6

I have a set of data carrier objects represented using vertices in a strict tree hierarchy. I also have the following requirements:

  • some vertices should be "linked" to other vertices directly (think undirected edge)
  • the "links" themselves should be completely separate from the tree hierarchy
  • "links" can be either 1-1 or 1-many
  • each link has a "source" and a "target". 1-1 relationships have a single target, while 1-many have a list of targets.
  • a "source" vertex must be able to reach the linked "target" vertex (by querying the link), and vice versa
  • the setup needs to work in a multithreaded environment where different threads can work on different parts of the tree
  • threads can freely add/modify/delete these "links". The 1-1 links only permit changing of targets, but the 1-many links allow addition/removal of specific targets. I've been assured that such ops will be atomic so I'm not worried about race conditions.
  • I am required to ensure that link addition/modification/removals are resolved (e.g. if a "target" in a 1-many link is removed, the affected "target" should not have a "link" back to the "source", but the other links should remain unaffected )
  • the overall structure will undergo serialization/deserialization. As such, the tree hierarchy as well as "link" connectivity must either be maintained (via state) or inferrable (via graph traversal or some other means). I am only looking at the "link" part of the equation here.
  • both the tree itself, and the number of "links" could become quite large (around 100,000 or more vertices)

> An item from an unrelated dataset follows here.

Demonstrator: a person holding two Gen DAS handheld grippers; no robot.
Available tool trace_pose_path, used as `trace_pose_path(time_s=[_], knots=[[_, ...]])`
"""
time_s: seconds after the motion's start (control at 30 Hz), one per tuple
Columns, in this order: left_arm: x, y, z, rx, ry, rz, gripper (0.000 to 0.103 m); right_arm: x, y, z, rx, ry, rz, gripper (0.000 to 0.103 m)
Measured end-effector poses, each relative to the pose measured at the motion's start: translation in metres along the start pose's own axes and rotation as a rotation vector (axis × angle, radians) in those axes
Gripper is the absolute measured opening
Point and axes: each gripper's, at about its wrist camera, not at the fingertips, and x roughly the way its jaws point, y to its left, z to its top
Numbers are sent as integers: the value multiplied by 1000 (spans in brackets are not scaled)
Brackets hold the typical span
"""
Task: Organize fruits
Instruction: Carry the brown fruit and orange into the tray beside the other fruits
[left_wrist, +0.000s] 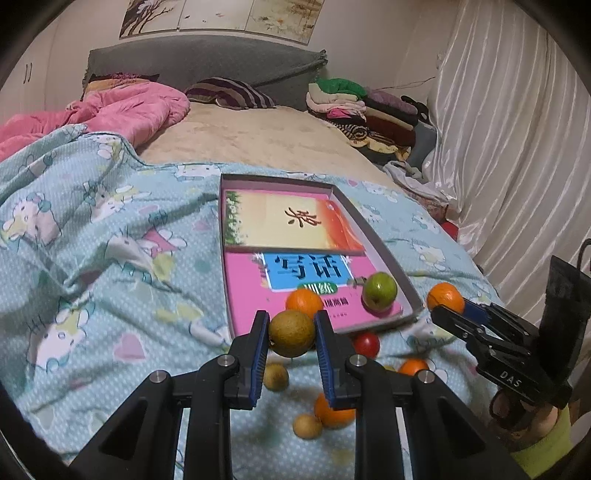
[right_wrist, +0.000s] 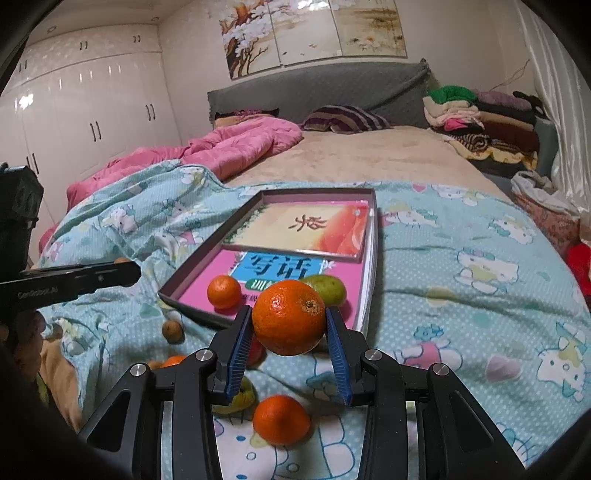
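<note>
Your left gripper (left_wrist: 291, 334) is clamping a brownish-green round fruit (left_wrist: 291, 333) between its blue pads, holding it in the air just short of the near edge of the shallow grey tray (left_wrist: 373, 229). Your right gripper (right_wrist: 290, 326) is squeezing a large orange (right_wrist: 289, 316) the same way, lifted above the quilt and near the tray's front corner.

Past the claws, the tray is lying on the pale blue cartoon-print quilt (left_wrist: 92, 258), and it is carrying a pink book (left_wrist: 251, 288) and a yellow-orange book (left_wrist: 288, 218). On the pink book a small orange (right_wrist: 224, 291) and a green fruit (right_wrist: 328, 288) are sitting near the tray's front end, close to each other.

Loose fruit is lying on the quilt below your grippers: a red one (left_wrist: 366, 343), an orange under the left gripper's right finger (left_wrist: 332, 411), two small tan fruits (left_wrist: 275, 376) (left_wrist: 307, 425), another orange farther right (left_wrist: 413, 366), and, in the right wrist view, an orange (right_wrist: 280, 419) beside a yellow-green fruit (right_wrist: 240, 400) partly hidden by the finger.

Farther back, a pink duvet (right_wrist: 236, 147), a striped pillow (right_wrist: 343, 118) and a stack of folded clothes (right_wrist: 480, 114) are lying at the head of the bed.
</note>
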Motion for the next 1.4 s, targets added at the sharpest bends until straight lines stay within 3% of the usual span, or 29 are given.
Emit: trace_pose_path(time_s=[0.6,0.9,1.4], knots=[[42,2,34,38,26,24,25,24,-8,54,5,-38,-36,40],[70,3,31,58,67,39,25,41,-20,39,23,18,-60,41],[82,2,21,102,86,88,25,45,-29,12,12,72,-96,41]])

Here's an image showing what an example might look like: Example of tree hierarchy with proposed links

I thought up of three different ways to do this:

  1. have "links" be separate data carrier objects that hold "source" and "targets". This would require a separate graph structure of sorts for quick lookup
  2. "links" only store target references and get stored on the "source" node directly. Traversal from the "target" to "source" nodes is handled by a separate helper class (so reverse connectivity is inferred)
  3. "links" only store target references and get stored on the "source" as well as the "target" nodes. So the source node stores a reference to a target node, and the target node stores a reference to the source node.

Approach 1 is a non-starter for several reasons I can't share here. That leaves me with approaches 2 and 3. I've drawn up an image below showing how they might look like:

approach 2 and approach 3

I'm trying to suss out which of these approaches might be better overall. Some of my thoughts:

  • Approach 3 is good for speed as connectivity is stored in state. But this approach also increases the amount of state in the system which isn't good given it's multithreaded.
  • Approach 2 is better from a state pov (less state overall), but it shifts complexity to the helper method/class. The "reverse" link of approach 3 still needs to be inferred if not explicitly stored.
  • In both approaches I need to resolve link addition/modification/removals. Since both approaches require me to infer the "inverse" relationship, it's basically the same level of complexity (just handled in different places).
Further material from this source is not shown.